"A mesma síndrome
Num jogo intimidatório e um tanto tosco, oposicionistas e petistas parecem esperar da imprensa uma atitude de subserviência e colaboração
O excesso de confiança e as perspectivas de sucesso exercem, como se sabe, efeito euforizante até mesmo em pessoas habitualmente sensatas. O noticiário da imprensa dos últimos dias parece acrescentar novas facetas a essa constatação trivial.
De um lado, foi possível perceber de que modo o êxito nas pesquisas é capaz de produzir não apenas euforia, mas enfurecimento e abuso naquelas personagens que, de hábito, já não se pautam pela modéstia de temperamento. De outro lado, nota-se que não só a antecipação da vitória, mas também o seu inverso, ocasionam achaques nos que procuram aparentar civilidade e equilíbrio em suas aparições públicas.
Lula, José Serra e até mesmo uma figura secundária como José Dirceu, em que pesem suas diferenças de ideologia e de destino político, revelaram durante esta semana sinais de uma mesma síndrome, ainda que desencadeada por causas bem diversas.
O candidato do PSDB teve, por assim dizer, seu "momento Dilma", ao reagir com irritação a entrevistadores de um programa de TV. Considerou capciosas as perguntas que lhe fizeram sobre a quebra do sigilo fiscal de sua filha, na medida em que reproduziam argumentos já utilizados pela candidata do PT. Ameaçou abandonar a entrevista, que esperava voltada apenas para temas de política e economia.

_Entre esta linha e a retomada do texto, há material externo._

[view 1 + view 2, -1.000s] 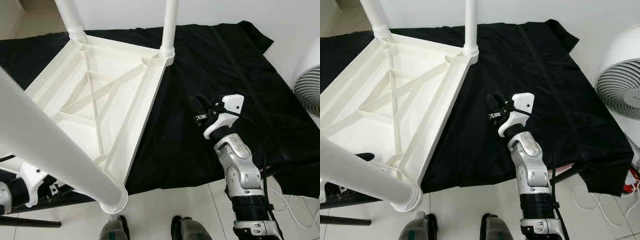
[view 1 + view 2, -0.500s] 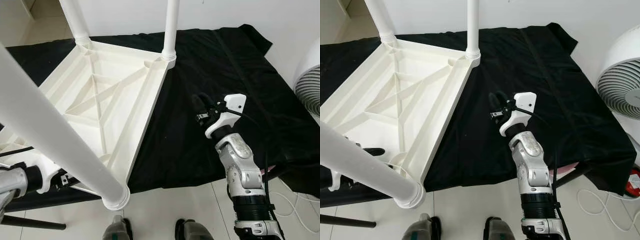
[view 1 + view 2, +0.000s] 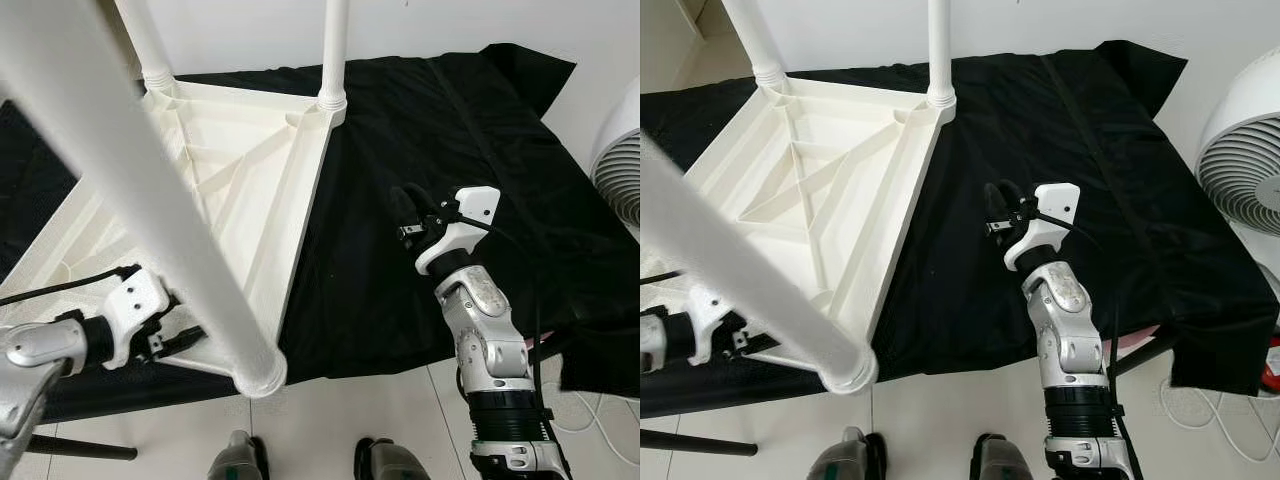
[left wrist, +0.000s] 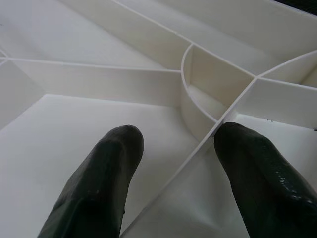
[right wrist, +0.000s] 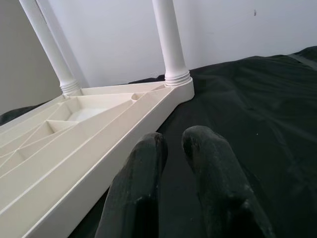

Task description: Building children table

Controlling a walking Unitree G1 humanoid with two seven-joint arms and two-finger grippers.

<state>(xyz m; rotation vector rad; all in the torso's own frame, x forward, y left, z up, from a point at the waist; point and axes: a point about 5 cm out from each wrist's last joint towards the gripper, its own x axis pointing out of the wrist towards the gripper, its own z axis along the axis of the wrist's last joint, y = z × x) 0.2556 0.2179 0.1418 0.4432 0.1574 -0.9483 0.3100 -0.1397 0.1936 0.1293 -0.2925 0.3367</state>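
Table (image 3: 810, 190) (white plastic, upside down, legs up) is lain on a black cloth (image 3: 1090, 170). The left tool (image 4: 176, 163) is held at its near edge, fingers apart astride an underside rib (image 4: 198, 144). The right tool (image 5: 173, 144), fingers nearly together, is held above the cloth beside the table. A fan (image 3: 1245, 160) is seen at right.

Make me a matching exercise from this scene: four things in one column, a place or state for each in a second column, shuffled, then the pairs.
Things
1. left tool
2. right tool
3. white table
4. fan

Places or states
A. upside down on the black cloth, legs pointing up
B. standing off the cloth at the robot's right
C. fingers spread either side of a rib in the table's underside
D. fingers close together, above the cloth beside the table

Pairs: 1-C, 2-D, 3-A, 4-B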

Vai-se consolidando a mentalidade de que postulantes a um cargo eletivo prestam um favor aos jornalistas quando, na verdade, estão a cumprir a exigência básica de responder a perguntas de interesse dos cidadãos.
O jogo de intimidação é dos mais toscos: qualquer questão um pouco mais incômoda é desqualificada, afirmando-se que equivale a tomar partido em favor do candidato adversário.
Enquanto isso -sob a luz favorável das pesquisas que apontam melhores chances para o PT- revelou-se mais uma vez o tipo de concepção de democracia que orienta o ex-deputado José Dirceu. Há no país um "excesso de liberdade de imprensa", disse o antigo dirigente, num discurso a sindicalistas. Por sua vez, como já se comentou aqui, o presidente Lula preconizou na última semana que um dos principais partidos de oposição seja simplesmente eliminado do cenário político.
A popularidade do governo parece assim servir de salvo-conduto para a prepotência, a impunidade e o impulso liberticida que, em tempos menos sorridentes, muitos petistas tratavam de ocultar.
Estivesse a imprensa submetida aos desejos de líderes petistas e seus companheiros, sem dúvida -para citar apenas o episódio mais recente- autoridades do primeiro escalão continuariam a ter familiares negociando, no balcão mais próximo, contratos privilegiados com o governo.
Outros casos virão à tona, por certo -e sua revelação será tratada como ato persecutório pelos que se fazem de vítima enquanto se aboletam no poder.
Não são vítimas: são aproveitadores, escondendo-se atrás de farrapos de ideologia para promover os negócios de seus apaniguados e tentar desfigurar, na medida de suas próprias dimensões, um sistema democrático a duras penas consolidado no país."